Mais les habitants de cette ville l’appellent la route de la souffrance, car elle relie des dizaines de communautés dans une région dévastée par le cyclone Idai.
Juste à l'extérieur de la ville portuaire de Beira, au Mozambique, nous avons rencontré environ 200 personnes évacuées qui avaient été hébergées dans une école primaire gravement endommagée.
L'installation, qui a été désignée centre d'accueil officiel du gouvernement, se trouvait dans une piscine d'eau putride – et les toits présentaient des fuites.
Plus important peut-être, tout le monde avait faim. J'ai parlé à une évacuée appelée Dianor Jane.
"Nous sommes affamés ici et nous n'avons même pas de plastique pour nous garder au sec, nos maisons sont déjà détruites, tout est parti."
Dans la troisième classe, nous avons trouvé un groupe d’enfants occupés à gratter le fond des marmites avec leurs cuillères.
Leurs parents n'ont pas les moyens de leur acheter du porridge et le gouvernement n'a pas apporté de fournitures depuis des jours.
Cependant, les habitants de l'école primaire des combattants doivent être nourris.
J'ai demandé à un homme appelé Bisulu Findine s'il avait reçu des dons.
"Nous n'avons rien eu, nous n'avons rien eu, un peu de porridge. Des couvertures? Pas de couvertures – rien."
En revenant sur l’autoroute, on nous a dit que les habitants d’un village, appelé Mobeira, s’étaient installés sous un pont et que nous les avons trouvés à environ un kilomètre sur la route.
Leurs casseroles étaient également vides et ils s'approvisionnaient dans une piscine d'eau sale.
Je leur ai demandé pourquoi ils ne s'étaient pas rendus à Beira, où plusieurs lycées offrent un abri – et au moins un repas par jour – aux sans-abri victimes des tempêtes.
Cependant, une femme appelée Celeste Mera m'a dit que le secrétaire du gouvernement local ne les laisserait pas voyager.
"Vous devez avoir la permission d'aller en ville, mais ils nous ont dit que nous devions rester ici et attendre … tout ce temps."

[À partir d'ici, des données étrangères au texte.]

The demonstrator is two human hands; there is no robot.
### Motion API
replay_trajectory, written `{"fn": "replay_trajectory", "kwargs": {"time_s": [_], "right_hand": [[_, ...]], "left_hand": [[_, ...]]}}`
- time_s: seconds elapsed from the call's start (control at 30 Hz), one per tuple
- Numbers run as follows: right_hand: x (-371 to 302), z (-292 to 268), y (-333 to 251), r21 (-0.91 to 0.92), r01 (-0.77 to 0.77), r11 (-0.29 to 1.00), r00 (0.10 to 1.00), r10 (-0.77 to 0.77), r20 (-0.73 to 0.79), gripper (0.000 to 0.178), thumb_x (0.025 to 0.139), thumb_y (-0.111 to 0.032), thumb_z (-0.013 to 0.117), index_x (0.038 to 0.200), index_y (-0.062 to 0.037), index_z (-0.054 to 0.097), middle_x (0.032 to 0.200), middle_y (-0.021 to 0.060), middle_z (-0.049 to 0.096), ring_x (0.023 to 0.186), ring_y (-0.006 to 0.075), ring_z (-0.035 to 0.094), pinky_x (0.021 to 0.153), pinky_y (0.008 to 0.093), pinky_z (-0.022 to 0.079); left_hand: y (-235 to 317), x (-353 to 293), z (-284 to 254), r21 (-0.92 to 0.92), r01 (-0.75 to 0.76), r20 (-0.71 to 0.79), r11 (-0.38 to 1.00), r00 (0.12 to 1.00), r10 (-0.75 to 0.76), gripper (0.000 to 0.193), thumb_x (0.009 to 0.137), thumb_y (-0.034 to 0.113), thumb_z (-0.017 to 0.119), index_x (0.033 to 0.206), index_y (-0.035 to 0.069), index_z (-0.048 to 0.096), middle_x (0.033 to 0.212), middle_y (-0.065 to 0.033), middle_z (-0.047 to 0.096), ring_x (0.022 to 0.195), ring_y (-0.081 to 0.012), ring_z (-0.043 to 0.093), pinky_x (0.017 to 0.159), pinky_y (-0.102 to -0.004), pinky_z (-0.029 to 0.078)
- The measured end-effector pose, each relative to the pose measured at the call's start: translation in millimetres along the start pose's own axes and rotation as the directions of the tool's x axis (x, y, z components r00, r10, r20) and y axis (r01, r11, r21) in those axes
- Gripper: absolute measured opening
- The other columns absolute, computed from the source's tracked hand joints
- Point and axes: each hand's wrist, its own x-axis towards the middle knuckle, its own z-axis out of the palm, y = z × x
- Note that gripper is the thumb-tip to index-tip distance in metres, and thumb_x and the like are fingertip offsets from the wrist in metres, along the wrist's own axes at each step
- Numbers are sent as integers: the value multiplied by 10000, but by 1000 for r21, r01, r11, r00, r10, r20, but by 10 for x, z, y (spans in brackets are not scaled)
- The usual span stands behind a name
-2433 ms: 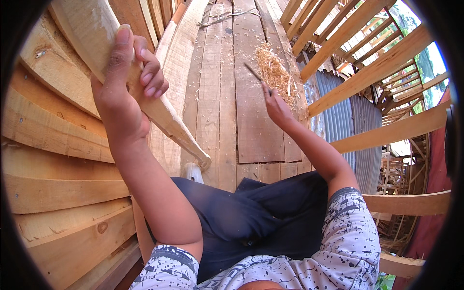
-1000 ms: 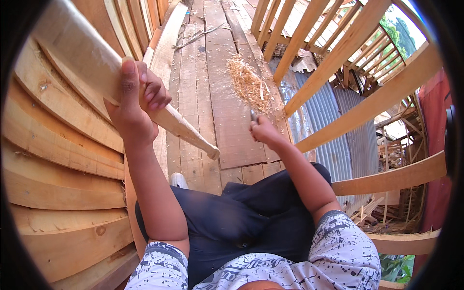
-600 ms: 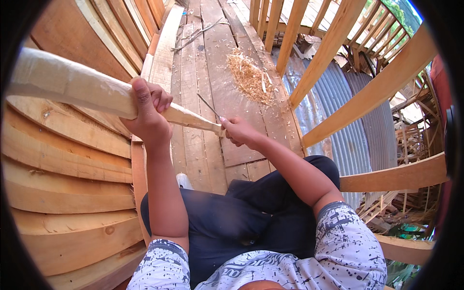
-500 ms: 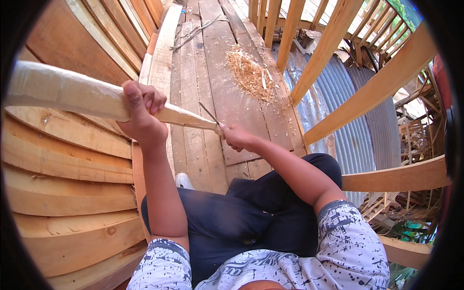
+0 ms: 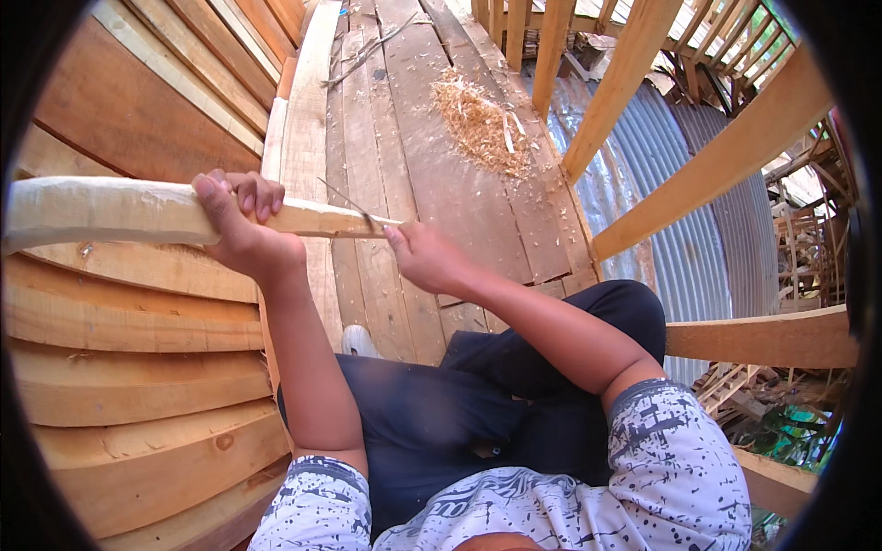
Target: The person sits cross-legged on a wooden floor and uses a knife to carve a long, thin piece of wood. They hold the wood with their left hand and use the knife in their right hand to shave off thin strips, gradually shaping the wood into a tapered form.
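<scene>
A long pale piece of wood [image 5: 110, 213], thick at the left and tapering to the right, lies across in front of me. My left hand [image 5: 246, 216] is closed round it, thumb on the near side and fingers over the far side. Near the narrow end, my right hand [image 5: 424, 257] is closed on a knife; its handle is hidden in the fist. The thin dark knife blade [image 5: 344, 197] slants up and left across the tapered part, seemingly touching the wood.
Curled wood shavings [image 5: 482, 129] are heaped on the plank floor [image 5: 450, 216]. Stacked boards [image 5: 138, 308] form a wall at my left. Wooden railing posts [image 5: 625, 83] stand at the right, with corrugated metal sheets [image 5: 643, 174] beyond. A light shoe [image 5: 358, 341] shows beside my dark trousers.
The wood has swung from sloping down rightward to nearly level. Both hands have shifted a little left, and the knife blade now lies further left. The view has tilted slightly.
</scene>
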Motion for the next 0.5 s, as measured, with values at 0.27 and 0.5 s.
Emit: {"fn": "replay_trajectory", "kwargs": {"time_s": [0.27,0.5], "right_hand": [[97,-4,134,-45,-54,998,999,54,-1,509,1045,-329,358,837,71,594,743,299,605,708,438,618,679,533,445],[101,76,395,-56,-204,977,979,204,-10,522,1043,-334,355,810,69,592,737,301,607,702,443,617,689,534,460]], "left_hand": [[38,-86,107,11,-4,49,1000,999,4,377,984,386,585,772,138,397,635,33,310,533,-64,290,515,-227,280],[9,-90,133,-2,16,39,1000,999,-16,344,987,402,569,819,138,426,637,38,305,530,-64,283,524,-224,262]]}}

"Tu es en train de me dire que tu as besoin de la permission du secrétaire local pour aller chercher de la nourriture?" J'ai demandé.
"Oui", dit-elle.
L'obéissance est obligatoire dans ce pays contrôlé de haut en bas et contrôlé par le gouvernement central – une nation est dirigée par le même parti politique depuis l'indépendance en 1975.
Le pont est construit sur une ligne de chemin de fer qui relie la région à la capitale du pays, Maputo, et nous avons observé les habitants de Mobeira ramasser leurs affaires rapidement lorsqu'un train de marchandises de 30 voitures a traversé leur terrain de camping.
De retour dans la voiture, nous avons continué à l'intérieur des terres alors que les eaux de crue se rapprochaient de l'autoroute six.
Du bord de la route, je pouvais voir des centaines de personnes plonger dans l'eau jusqu'aux genoux, essayant de se prendre un peu de nourriture avec des perches en bambou et des crochets pour le bricoleur.
Nous avons été obligés de nous arrêter au point où le cyclone avait assommé l'autoroute, bien que nous ayons vite découvert qu'une équipe d'ingénieurs chinois travaillait sur une solution temporaire.
Un grand tas de roches recouvertes d'un revêtement noir et caustique avait été déposé dans une mare géante et nous avons vu le premier convoi de camions commencer à se frayer un chemin.
C'est un gros problème car vous pouvez mettre beaucoup plus de tentes, de kits de purification de l'eau et de rations d'urgence dans un camion que dans un hachoir.
Maintenant qu'ils ont les moyens, les autorités et les agences d'aide doivent agir, car la population du Mozambique ne peut plus attendre.